Health-care reform: Main issue after 2 years is, will it survive?
Health-care reform law is extolled by the White House for improving lives and is the object of scorn from the GOP. But the looming Supreme Court battle overshadows the partisan debate.
The White House says its health-care reforms have improved the lives of millions, though the legislation’s most important provisions have yet to take effect. Detractors – a category that includes every GOP presidential hopeful – scorn Mr. Obama’s health reforms as Treasury-busting infringements on American freedoms.
Yet the most important question dealing with the ACA may be not how it’s doing, but whether it will survive. Next week the Supreme Court hears oral arguments on the constitutionality of the law’s lynchpin requirement that individuals carry health insurance.

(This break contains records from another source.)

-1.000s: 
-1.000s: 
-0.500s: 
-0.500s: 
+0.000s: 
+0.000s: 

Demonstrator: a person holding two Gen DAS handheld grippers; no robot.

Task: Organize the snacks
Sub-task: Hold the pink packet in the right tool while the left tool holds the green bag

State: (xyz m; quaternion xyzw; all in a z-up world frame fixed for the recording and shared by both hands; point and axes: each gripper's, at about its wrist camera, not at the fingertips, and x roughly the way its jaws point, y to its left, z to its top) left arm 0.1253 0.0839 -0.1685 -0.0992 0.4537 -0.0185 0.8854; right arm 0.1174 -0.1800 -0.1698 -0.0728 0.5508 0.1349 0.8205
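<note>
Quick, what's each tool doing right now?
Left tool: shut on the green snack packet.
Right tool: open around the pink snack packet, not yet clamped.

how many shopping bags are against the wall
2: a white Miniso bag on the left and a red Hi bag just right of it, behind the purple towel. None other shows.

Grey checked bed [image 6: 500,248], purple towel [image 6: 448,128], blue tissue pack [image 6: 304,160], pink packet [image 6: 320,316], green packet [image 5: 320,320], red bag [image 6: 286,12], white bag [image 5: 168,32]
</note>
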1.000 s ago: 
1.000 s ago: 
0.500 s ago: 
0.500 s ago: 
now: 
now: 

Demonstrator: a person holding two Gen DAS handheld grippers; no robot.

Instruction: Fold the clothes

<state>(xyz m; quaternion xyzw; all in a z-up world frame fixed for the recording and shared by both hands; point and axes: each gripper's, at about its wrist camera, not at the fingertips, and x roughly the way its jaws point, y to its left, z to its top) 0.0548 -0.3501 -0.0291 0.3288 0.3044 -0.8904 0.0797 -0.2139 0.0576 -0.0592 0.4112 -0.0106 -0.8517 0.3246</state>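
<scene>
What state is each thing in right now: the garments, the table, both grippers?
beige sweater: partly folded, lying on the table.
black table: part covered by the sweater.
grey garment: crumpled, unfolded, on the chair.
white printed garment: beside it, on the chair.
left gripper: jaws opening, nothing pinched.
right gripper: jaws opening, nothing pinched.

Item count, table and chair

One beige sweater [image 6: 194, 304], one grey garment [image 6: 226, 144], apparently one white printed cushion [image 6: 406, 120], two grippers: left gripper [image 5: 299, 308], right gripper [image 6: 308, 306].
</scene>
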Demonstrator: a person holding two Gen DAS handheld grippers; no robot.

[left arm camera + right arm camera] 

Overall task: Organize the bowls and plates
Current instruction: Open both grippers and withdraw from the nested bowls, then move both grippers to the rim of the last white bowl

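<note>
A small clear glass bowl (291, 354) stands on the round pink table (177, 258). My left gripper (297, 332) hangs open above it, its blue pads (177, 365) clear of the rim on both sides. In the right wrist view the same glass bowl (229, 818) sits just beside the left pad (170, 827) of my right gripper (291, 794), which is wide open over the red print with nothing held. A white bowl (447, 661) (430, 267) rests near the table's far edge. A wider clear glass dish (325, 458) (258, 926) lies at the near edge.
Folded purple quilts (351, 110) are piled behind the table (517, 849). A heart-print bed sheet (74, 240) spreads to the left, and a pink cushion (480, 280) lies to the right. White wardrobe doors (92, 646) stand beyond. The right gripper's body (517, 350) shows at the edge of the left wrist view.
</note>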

“What’s at stake basically is whether or not the signature domestic achievement of the Obama administration is sustained,” says Russell Wheeler, a visiting fellow in governance studies at the Brookings Institution, in an online interview on the Affordable Care Act’s future.
Obama himself did not make a big live appearance promoting the ACA’s birthday. That could be in deference to the upcoming Supreme Court arguments, or it could be a reflection of the fact that polls show US voters remain split on whether the law’s passage was a good thing.
White House spokesman Jay Carney said Thursday it is “absurd” to think that Obama is distancing himself from the health law. Carney noted that Obama’s campaign has produced a video featuring Americans who have benefited from the ACA.